FALA PALHAÇO! Bom dia!

Toda terça, uma coluna onde Gerson Bernardes e Alexandre Simioni escrevem sobre diversos assuntos, sempre sob a ótica do palhaço.




Lambreta e Mereceu em ilustração de Carlos Nascimento (Nasci)

Bom dia!

Gerson Bernardes


Hoje estive em uma pequena cidade, que “habita” uma grande, grande empresa. Mais precisamente, estive em uma grande muito grande empresa de uma pequena cidade.

Esta empresa, segundo encontrei em pesquisa prévia à reunião que eu tinha com empregados dela, tem acumulado prêmios de “melhor empresa para se trabalhar” divulgados por revistas especializadas na área. Se as revistas são realmente especializadas, eu não sei, mas achei interessante uma empresa ter esse prêmio, principalmente para seus funcionários se isso for verdade. Achei muito interessante mesmo que, se partirmos do princípio de que o sistema é mal mas minha turma é legal, não estou dizendo que é o caso, que uma empresa, por mais que seja uma pesquisa comprada e sem base real para o prêmio, retomo, achei no mínimo interessante uma empresa se dedicar a ganhar este prêmio.

Além de saber disso, o que já me intrigava, estive lá em reunião. Esperei por volta de cinco minutos porque eu tinha chegado mais cedo. Neste “meio” tempo, exatamente todas as pessoas que passaram, olharam, respiraram o mesmo ar que eu, disseram-me bom dia. Isso não deveria ser intrigante por motivos óbvios, mas é.

Já na sala de reunião, duas das três pessoas que estavam lá, em momentos diferentes, ofereceram-me café, água, ou “mais alguma coisa”. A terceira pessoa não perguntou porque seria idiotice, completamente plausível.

Não sabia dizer se toda aquela educação era forçada, trabalhada, pensada. Mas já era, sem sombra de dúvida, um hábito.

Essa situação, que, insisto, não deveria ter nada demais mas em tempos de “guerra” vira um acontecimento, fez-me lembrar de uma teoria que há algum tempo li em algum blog, e que hoje ao pensar em falar sobre ela descobri quem é o “dono”, Stephen Covey.

Stephen Covey é autor de best-seller administrativo ou de auto-ajuda, escolha como quer classificar. Ele “tem” a teoria do 90 por 10, ou 90/10.

A teoria diz que 90% dos acontecimentos da nossa vida são determináveis e somente 10% são fatos que fogem do nosso controle. Noventa por cento dos acontecimentos da nossa vida são determináveis por nós mesmos, quando reagimos de algum modo aos outros 10% que fogem do nosso controle.

Ou seja, 10% é fato, 90% é a sua reação a este fato e seus desdobramentos.

Por exemplo, quando acordamos, pegamos o carro, para quem tem carro o que não é o meu caso, e vamos trabalhar (este sim é o meu caso, não necessariamente de manhã). No caminho alguém bate na sua traseira. Este é um dos fatos que compõem os 10% que fogem do nosso controle. Considerando que estamos no começo do dia, o resto dele será determinado pela maneira que você reagirá a este fato.

Aplicando isso no exemplo que vivi nesta manhã, acredito que o ato de dizer, ou melhor, o ato de se desejar bom da, pode ser um diferencial dentre os 90% determináveis, para aquele que diz, assim como para aquele que recebe.

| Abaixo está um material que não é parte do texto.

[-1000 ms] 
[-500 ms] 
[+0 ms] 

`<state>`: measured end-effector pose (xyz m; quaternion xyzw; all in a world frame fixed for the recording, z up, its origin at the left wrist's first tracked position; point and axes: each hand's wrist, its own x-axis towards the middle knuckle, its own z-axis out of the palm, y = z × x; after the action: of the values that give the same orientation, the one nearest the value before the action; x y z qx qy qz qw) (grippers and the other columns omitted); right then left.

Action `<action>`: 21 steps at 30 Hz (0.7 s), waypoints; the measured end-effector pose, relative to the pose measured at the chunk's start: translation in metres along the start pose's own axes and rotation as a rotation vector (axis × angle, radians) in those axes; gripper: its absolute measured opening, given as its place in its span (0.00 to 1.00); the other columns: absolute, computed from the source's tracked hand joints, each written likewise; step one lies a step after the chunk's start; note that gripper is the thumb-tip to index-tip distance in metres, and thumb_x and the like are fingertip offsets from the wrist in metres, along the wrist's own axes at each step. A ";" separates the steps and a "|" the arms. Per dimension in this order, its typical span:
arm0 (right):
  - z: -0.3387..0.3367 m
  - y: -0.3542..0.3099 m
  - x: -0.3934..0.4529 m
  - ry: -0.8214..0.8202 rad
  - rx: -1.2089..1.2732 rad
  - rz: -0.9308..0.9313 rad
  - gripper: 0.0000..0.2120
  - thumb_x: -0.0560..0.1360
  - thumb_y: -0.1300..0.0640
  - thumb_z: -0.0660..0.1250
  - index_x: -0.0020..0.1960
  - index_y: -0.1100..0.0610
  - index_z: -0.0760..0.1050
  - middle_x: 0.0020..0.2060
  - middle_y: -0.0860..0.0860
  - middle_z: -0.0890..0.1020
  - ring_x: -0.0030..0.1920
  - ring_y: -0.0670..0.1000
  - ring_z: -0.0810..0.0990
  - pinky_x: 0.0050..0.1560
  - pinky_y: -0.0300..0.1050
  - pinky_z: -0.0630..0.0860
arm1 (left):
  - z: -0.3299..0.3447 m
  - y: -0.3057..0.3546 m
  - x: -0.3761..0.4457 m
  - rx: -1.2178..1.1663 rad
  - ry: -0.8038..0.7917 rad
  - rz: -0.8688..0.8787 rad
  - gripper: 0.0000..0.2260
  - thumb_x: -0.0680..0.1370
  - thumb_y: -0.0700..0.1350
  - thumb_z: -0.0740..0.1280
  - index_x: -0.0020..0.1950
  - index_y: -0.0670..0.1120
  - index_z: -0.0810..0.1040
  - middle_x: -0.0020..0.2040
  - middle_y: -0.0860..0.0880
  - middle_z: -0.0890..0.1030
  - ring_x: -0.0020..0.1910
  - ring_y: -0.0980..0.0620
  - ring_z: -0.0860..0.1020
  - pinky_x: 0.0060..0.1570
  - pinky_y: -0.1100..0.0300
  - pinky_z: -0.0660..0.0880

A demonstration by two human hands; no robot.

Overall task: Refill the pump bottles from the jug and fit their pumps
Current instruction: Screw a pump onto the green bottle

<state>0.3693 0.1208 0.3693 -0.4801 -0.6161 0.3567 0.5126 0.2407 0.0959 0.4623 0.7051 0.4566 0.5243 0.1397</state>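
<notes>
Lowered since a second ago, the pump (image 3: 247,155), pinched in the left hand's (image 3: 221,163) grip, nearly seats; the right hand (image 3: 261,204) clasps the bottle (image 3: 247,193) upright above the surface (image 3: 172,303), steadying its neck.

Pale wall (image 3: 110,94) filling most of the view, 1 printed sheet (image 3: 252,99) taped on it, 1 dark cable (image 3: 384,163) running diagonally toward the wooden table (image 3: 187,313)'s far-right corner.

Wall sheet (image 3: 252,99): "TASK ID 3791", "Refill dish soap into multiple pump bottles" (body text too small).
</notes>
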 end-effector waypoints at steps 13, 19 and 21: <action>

Gerson Bernardes, então o “Fala Palhaço” de hoje é uma campanha pelo bom humor então? Talvez. Acho mais que é uma campanha pelo “bom”, somente. Gostei de receber tantos “bons dias”, acho que é a minha forma de retribuir.

Bom dia a você três leitores deste humilde blog. Bom dia apesar de já ser boa tarde.